Below are entries; output exactly the lines from the one with "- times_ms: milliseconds" to the one with "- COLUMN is", both included, and nothing else.
-------
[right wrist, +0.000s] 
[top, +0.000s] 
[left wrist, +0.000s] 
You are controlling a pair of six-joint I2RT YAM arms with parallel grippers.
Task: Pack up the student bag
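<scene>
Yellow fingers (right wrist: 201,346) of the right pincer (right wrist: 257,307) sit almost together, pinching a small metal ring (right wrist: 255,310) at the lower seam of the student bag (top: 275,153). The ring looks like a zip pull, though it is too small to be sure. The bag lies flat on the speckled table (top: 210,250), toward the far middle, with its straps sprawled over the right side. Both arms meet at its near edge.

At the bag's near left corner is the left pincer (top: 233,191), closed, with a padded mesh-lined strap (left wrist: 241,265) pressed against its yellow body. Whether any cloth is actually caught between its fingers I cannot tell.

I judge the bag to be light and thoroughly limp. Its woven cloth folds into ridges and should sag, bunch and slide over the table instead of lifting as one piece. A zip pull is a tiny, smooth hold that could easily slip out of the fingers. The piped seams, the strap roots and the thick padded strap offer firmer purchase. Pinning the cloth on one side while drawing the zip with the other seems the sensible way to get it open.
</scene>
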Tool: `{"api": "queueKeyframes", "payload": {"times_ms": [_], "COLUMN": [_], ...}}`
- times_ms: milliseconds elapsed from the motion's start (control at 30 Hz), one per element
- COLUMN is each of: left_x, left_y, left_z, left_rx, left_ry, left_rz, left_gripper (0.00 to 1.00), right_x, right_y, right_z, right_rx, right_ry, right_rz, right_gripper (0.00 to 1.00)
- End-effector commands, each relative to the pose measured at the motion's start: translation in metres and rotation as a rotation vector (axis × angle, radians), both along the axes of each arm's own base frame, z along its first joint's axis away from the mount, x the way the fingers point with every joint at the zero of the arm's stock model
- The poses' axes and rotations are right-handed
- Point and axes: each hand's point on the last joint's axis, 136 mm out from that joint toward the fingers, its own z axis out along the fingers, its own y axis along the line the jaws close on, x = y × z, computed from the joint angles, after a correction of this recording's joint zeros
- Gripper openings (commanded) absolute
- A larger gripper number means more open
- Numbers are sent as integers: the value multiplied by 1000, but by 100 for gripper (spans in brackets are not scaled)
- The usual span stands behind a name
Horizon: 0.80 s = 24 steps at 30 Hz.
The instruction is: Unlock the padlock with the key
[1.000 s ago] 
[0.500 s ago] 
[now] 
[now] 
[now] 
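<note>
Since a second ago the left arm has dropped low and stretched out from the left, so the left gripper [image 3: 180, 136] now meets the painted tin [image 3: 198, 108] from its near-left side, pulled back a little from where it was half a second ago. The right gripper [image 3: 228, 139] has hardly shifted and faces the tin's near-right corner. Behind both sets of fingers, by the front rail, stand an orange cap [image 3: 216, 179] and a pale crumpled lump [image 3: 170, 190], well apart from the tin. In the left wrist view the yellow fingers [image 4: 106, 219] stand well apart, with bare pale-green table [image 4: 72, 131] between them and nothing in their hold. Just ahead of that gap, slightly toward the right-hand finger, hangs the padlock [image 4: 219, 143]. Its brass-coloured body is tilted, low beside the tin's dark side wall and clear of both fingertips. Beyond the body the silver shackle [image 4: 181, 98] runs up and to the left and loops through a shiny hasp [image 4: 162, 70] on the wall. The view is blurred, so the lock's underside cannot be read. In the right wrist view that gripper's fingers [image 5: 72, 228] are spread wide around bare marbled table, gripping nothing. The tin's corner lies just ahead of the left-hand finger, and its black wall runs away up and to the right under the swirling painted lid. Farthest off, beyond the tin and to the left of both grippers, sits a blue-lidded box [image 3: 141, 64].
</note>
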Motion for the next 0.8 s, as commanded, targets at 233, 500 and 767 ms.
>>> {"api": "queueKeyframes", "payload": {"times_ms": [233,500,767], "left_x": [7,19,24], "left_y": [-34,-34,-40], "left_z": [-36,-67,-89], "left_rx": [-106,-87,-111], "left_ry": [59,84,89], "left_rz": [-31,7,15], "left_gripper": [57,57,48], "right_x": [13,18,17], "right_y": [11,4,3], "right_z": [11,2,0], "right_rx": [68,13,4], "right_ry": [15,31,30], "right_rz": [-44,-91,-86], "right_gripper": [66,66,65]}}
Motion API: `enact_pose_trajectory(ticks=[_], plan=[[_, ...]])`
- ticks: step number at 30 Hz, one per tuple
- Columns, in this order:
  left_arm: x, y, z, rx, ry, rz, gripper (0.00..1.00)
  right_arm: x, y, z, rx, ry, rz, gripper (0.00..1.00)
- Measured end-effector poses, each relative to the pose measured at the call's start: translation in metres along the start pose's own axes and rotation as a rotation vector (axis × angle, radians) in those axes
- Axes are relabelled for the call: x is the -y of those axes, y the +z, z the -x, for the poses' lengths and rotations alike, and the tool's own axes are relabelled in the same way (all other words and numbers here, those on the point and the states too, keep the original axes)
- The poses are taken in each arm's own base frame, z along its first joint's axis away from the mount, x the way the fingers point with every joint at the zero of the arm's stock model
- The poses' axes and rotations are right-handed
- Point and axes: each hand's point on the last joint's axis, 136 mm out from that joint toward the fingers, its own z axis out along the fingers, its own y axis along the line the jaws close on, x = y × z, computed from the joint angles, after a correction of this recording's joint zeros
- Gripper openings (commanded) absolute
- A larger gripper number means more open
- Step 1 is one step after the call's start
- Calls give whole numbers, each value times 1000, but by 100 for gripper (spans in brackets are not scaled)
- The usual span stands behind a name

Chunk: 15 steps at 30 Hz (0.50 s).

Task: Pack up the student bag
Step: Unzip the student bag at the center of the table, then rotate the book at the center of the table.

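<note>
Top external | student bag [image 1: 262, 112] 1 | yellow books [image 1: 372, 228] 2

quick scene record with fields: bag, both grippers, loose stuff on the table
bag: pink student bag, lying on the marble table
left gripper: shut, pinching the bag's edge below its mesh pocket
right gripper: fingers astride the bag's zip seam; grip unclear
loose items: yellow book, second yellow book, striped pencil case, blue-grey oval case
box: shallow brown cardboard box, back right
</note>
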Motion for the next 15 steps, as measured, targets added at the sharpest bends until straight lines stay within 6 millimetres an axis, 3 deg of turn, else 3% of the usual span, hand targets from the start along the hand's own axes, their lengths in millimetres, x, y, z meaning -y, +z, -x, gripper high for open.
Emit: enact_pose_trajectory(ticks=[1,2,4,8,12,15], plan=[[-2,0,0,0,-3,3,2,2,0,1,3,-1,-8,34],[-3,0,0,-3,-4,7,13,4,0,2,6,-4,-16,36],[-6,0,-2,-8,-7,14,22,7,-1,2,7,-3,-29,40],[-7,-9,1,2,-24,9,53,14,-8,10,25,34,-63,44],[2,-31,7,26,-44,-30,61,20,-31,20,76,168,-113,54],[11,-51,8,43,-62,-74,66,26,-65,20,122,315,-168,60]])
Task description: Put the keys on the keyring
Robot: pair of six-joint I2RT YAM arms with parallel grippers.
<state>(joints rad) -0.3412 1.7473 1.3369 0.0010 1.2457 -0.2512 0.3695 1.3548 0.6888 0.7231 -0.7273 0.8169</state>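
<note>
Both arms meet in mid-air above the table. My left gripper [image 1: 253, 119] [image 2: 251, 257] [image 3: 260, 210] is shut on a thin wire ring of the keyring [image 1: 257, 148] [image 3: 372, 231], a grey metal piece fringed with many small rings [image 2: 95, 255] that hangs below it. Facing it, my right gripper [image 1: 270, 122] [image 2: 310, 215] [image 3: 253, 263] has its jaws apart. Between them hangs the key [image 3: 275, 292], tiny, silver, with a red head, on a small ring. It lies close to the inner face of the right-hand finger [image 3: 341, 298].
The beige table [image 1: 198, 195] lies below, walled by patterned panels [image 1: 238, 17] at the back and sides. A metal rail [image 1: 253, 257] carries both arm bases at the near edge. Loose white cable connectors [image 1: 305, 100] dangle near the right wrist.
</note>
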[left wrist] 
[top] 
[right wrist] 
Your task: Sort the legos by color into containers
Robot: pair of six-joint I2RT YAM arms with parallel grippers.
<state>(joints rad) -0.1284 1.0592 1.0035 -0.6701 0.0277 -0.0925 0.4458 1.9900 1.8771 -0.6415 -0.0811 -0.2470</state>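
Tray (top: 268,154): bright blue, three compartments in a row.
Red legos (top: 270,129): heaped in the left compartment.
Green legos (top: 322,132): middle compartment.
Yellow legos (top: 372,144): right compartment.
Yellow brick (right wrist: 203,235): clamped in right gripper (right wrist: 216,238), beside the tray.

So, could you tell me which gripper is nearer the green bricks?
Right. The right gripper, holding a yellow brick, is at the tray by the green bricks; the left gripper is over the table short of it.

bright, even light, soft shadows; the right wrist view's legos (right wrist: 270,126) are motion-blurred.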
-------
- _WRITTEN ANSWER_:
- times_ms: milliseconds elapsed from the motion's start (control at 30 Hz), one per element
- COLUMN is each of: left_x, left_y, left_z, left_rx, left_ry, left_rz, left_gripper (0.00 to 1.00), right_x, right_y, right_z, right_rx, right_ry, right_rz, right_gripper (0.00 to 1.00)

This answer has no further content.